Thomas Stebbings, born in 1782, was a farmer at Foxes Farm on Foulness and lived until he was 80 years old. He had seven children by his first wife Anna who died the same year their last child, John, was born. Thomas remarried, to Sarah, but had no more children.
Thomas and Anna’s son Thomas (jnr), born in 1819, became a bargeman and waterman. He married Rebecca and they also had seven children. The shipping records from the 1861 census record Thomas (Jnr) as the master of corn trader barge, Hope. Also aboard was Thomas’s son William Stebbings, born in 1843, whose occupation was listed as carpenter. William had a brother Charles who was also a carpenter and two other brothers, Thomas and George, who were both mariners. William also had two sisters, Harriet, who married Charles Yardley, and Emma, who married John Ambrose. Their seventh child, Henry, died in infancy.
By 1871, the 28 year old William Stebbings had married Mary Ann Stammers and they had just had their second child, Mary Anne. They were living in Chapel Row, Burnham, and William was working as a shipwright for S. Addison. William and Mary’s first child died in infancy and they would have nine children in all.
Spencer Addison was a Southend oyster merchant who was part of The Burnham Oyster Company along with a number of Burnham oyster merchants. It is thought that William Stebbings worked for Addison’s from about 1871 to the time that he founded his own business, W. Stebbings, around 1880.
At some point William wrote a record of the boats he helped build for Addison’s and this document is still held by the family. It is not the easiest of texts or hands to follow but it lists 25 or so boats, from small skiffs of 11 feet, through to a few smacks and yachts, including oyster smack Mayfly, built in 1875.
Of William and and Mary’s nine children the brothers William Thomas (born 1873) and Albert Harry (born 1879) both became shipwrights. They worked for W. Stebbings & Sons and in time took over the running of the business from their father, who died in 1907 aged 64. Of the other children, the girls who didn’t marry (Nellie and Kate) spent some time working as housemaids (1911 census). Mary Anne “Minnie” Stebbings married William Barker, oyster dredger turned photographer, who ran a photography business in Queens Road and whose name can be found on the back of some old postcards of Burnham. Of the other children, William (b.1869) and Frank (b.1885) both died before their first birthday and Sarah died aged only 16. Elizabeth (b.1875) married Willie Pipe from Southminster.
Albert Harry Stebbings married Julia Gosling from Mayland in 1907 and for a time they lived in Queens Road. They had two children, Harry (born in 1908) and Ellen (born 1912). At different times Ellen had bookeeping jobs at the post office, Stebbings and at Cranfield Sails.

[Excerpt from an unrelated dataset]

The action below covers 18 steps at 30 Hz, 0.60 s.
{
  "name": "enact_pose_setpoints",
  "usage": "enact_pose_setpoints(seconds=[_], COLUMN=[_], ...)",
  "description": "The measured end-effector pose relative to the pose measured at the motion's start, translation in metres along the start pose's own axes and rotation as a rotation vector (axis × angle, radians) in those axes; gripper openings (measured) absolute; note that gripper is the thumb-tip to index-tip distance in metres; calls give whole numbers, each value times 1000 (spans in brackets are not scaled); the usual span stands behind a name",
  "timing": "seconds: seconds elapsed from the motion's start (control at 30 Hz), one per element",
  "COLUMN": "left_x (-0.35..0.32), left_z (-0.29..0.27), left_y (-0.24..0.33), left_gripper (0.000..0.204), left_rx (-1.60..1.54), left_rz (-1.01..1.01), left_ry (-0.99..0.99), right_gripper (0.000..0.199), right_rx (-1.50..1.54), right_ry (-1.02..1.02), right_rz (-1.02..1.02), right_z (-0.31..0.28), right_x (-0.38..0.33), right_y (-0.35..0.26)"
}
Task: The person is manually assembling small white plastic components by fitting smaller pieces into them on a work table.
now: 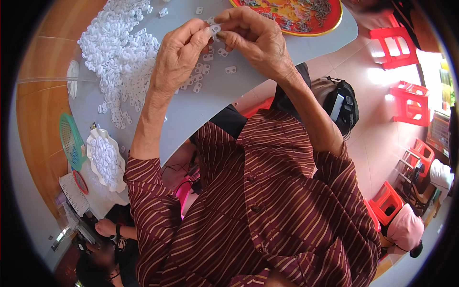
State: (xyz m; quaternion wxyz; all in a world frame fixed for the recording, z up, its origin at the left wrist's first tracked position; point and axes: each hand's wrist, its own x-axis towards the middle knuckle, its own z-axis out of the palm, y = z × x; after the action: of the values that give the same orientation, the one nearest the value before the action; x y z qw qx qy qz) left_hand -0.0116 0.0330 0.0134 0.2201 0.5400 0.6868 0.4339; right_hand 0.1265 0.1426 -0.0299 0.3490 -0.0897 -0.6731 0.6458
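Hands [178,55] (2) hold 1+ wht. pc. [215,29] nr. 1 tray [331,22].

Premises: I find a makeshift workroom for small parts, simply furnished; whether house or shop, I cannot tell. Evidence: the grey table [191,109] carries a loose heap of white plastic pieces [119,52] and, on its far right part, a red floral tray [311,34] of small metal parts [296,23]. Red plastic stools [389,33] stand to the table's right, on pale tiled floor [373,124]. A person in pink [405,227] is well off to its right; a co-worker in black [126,258] is near its left end.
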Motion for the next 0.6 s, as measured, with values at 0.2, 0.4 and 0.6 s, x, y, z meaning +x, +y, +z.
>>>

Harry Stebbings became indentured to his father as a shipwright. Following the death of William Thomas, Albert Harry bought his share in the business and continued to run the yard. In 1942 the business was sold to Mr Lloyd Shakespeare mainly because Albert Harry’s health was failing (he died in 1946). His son Harry continued to work for the new owner but eventually left to work for Petticrow’s.
At the outset of WWII, business at Stebbings had been very slow and Harry went to work at a boat yard in Hampton, on the Thames (probably Thornycroft’s), having only just become married to Irene Phillips. After a few months Stebbings received their own contract from the Admiralty to build lifeboats and whalers for the war effort, and Harry returned to Burnham. Harry was an accomplished carver and he built and carved the wooden war memorial boards in St Mary’s Church, Burnham. Harry was also an amateur artist and a keen bell ringer – he was Tower Captain at St Mary’s for over 60 years.
William Thomas Stebbings married Grace Agate, from London, and they went on to have four children – Grace, Nellie, Gladys and William “Bill” Stebbings. Nellie went on to marry Bay Read and Gladys married Albie Rice. Bill became an apprentice shipwright at Stebbings and served in the Royal Navy as a carpenter during WWII, seeing service in Norway, South Africa, Sri Lanka and Singapore at the end of the war with the Japanese. After the war Bill worked for Petticrows. Bill was an accomplished helmsman, winning the National Enterprise Championships. He also built a number of Enterprise’s for other top sailors of the day. Bill married Chrissie.